Nusantara Satu-Bupati Ogan Komering Ulu Selatan (OKU Selatan), Abusama, S.H., menghadiri kegiatan Wisuda Akbar Santri TKA/TPA/TPQ yang diselenggarakan oleh Lembaga Pembinaan dan Pengembangan Taman Kanak-Kanak Al-Qur’an Badan Komunikasi Pemuda Remaja Masjid Indonesia (LPPTKA BKPRMI) Kabupaten Ogan Komering Ulu Selatan, Selasa (16/06/2026).
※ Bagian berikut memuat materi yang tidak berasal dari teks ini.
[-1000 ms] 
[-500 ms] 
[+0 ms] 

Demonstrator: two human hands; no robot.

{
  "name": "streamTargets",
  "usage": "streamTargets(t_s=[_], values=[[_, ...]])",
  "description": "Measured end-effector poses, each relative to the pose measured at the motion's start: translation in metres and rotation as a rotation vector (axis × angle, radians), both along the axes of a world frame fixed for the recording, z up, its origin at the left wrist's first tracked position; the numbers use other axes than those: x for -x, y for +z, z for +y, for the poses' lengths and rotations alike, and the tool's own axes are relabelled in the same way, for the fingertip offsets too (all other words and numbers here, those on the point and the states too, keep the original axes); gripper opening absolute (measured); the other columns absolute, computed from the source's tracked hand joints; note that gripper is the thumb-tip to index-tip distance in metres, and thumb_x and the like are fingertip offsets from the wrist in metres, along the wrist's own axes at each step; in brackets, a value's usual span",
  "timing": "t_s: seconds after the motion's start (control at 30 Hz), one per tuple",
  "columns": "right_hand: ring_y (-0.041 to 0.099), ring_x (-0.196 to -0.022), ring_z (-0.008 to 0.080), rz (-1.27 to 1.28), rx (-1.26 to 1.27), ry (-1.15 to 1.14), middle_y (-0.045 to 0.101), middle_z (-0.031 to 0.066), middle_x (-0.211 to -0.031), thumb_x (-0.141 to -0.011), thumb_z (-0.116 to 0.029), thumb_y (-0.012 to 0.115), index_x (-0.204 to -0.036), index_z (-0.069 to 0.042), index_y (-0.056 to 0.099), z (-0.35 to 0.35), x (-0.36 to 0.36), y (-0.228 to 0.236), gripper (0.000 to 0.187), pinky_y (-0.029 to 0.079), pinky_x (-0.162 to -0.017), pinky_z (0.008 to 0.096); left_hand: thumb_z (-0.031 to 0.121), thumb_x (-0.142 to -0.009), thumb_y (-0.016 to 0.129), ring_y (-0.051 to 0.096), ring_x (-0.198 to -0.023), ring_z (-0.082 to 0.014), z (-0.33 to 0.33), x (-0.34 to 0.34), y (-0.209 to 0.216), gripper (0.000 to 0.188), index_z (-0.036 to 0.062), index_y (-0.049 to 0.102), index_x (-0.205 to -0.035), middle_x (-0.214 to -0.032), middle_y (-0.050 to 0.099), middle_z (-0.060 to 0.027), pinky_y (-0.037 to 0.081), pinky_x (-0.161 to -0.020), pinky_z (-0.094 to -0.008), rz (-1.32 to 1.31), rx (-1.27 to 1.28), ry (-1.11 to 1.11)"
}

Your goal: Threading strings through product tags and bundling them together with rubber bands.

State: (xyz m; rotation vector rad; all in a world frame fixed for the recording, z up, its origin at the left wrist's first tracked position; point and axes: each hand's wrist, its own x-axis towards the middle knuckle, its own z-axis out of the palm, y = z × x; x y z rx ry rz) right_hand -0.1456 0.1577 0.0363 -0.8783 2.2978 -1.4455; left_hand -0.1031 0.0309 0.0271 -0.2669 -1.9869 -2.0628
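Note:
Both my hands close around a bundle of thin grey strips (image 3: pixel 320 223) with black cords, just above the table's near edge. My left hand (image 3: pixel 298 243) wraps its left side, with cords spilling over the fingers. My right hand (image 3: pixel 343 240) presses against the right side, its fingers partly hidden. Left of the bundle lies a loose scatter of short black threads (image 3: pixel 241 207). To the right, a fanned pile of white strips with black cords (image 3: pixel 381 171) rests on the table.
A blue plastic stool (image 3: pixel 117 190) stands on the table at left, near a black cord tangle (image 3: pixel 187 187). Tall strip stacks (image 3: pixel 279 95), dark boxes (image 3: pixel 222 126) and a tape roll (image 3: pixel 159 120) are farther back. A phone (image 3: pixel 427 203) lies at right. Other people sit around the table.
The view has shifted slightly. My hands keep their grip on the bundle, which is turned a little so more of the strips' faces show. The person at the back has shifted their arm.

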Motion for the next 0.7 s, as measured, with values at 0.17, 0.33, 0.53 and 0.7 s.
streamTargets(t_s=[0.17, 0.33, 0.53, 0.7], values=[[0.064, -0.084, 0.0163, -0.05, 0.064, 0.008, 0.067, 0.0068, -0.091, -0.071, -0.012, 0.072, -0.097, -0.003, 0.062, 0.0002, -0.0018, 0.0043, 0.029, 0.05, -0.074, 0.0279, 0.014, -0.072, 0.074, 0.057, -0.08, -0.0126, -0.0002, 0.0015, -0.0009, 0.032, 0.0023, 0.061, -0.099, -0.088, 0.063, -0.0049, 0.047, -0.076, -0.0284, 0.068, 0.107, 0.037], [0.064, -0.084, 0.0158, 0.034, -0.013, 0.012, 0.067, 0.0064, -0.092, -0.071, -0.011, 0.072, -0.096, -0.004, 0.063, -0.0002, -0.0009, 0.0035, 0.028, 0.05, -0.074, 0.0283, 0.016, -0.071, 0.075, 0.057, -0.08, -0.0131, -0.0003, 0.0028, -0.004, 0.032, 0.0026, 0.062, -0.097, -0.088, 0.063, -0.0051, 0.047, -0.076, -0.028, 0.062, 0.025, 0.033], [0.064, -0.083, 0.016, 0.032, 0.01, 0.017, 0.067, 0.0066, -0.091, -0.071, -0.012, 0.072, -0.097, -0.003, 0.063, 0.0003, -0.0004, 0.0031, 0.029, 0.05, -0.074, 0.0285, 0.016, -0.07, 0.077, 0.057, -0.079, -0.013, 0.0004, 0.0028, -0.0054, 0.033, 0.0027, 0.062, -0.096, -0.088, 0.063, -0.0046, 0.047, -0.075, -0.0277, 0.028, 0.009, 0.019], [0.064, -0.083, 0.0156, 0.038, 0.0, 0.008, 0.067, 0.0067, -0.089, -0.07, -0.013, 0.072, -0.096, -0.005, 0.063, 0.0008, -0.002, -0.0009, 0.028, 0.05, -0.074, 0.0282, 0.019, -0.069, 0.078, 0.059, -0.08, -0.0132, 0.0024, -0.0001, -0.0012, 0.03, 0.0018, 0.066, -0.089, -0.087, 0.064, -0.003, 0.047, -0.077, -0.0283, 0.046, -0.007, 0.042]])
Kegiatan yang berlangsung dengan penuh khidmat dan kebahagiaan tersebut diikuti oleh ratusan santri yang telah menyelesaikan pendidikan Al-Qur’an pada tingkat Taman Kanak-Kanak Al-Qur’an (TKA), Taman Pendidikan Al-Qur’an (TPA), dan Taman Pendidikan Qur’an (TPQ) dari berbagai kecamatan di Kabupaten OKU Selatan.
Dalam sambutannya, Bupati Abusama, S.H., menyampaikan apresiasi dan penghargaan kepada LPPTKA BKPRMI, para ustaz dan ustazah, serta seluruh orang tua yang telah berperan aktif dalam membina dan mendidik generasi muda agar memiliki pemahaman agama yang baik sejak usia dini.
Bupati menegaskan bahwa pendidikan Al-Qur’an merupakan pondasi penting dalam membentuk karakter, akhlak, dan kepribadian generasi penerus bangsa. Oleh karena itu, Pemerintah Kabupaten OKU Selatan terus mendukung berbagai program keagamaan yang bertujuan meningkatkan kualitas sumber daya manusia yang beriman, bertakwa, dan berakhlak mulia.
“Melalui kegiatan wisuda ini, diharapkan para santri tidak berhenti belajar setelah menyelesaikan pendidikan di TKA, TPA, maupun TPQ, tetapi terus meningkatkan kemampuan membaca, memahami, dan mengamalkan isi kandungan Al-Qur’an dalam kehidupan sehari-hari,” ujar Bupati.
Pada kesempatan tersebut, Bupati juga mengucapkan selamat kepada seluruh santri yang diwisuda serta berharap keberhasilan yang diraih menjadi motivasi untuk terus menuntut ilmu agama dan menjadi generasi Qur’ani yang membanggakan keluarga, masyarakat, daerah, serta bangsa.
Kegiatan Wisuda Akbar ini turut dihadiri oleh Asisten II, Kadisdik, Kabag Kesra, Camat Muaradua, Ketua LPPTKA BKPRMI Kabupaten OKUS, para ustaz dan ustazah, serta orang tua dan wali santri. Acara berlangsung meriah dengan berbagai penampilan santri yang menunjukkan kemampuan membaca Al-Qur’an dan nilai-nilai keislaman yang telah mereka pelajari selama mengikuti pendidikan.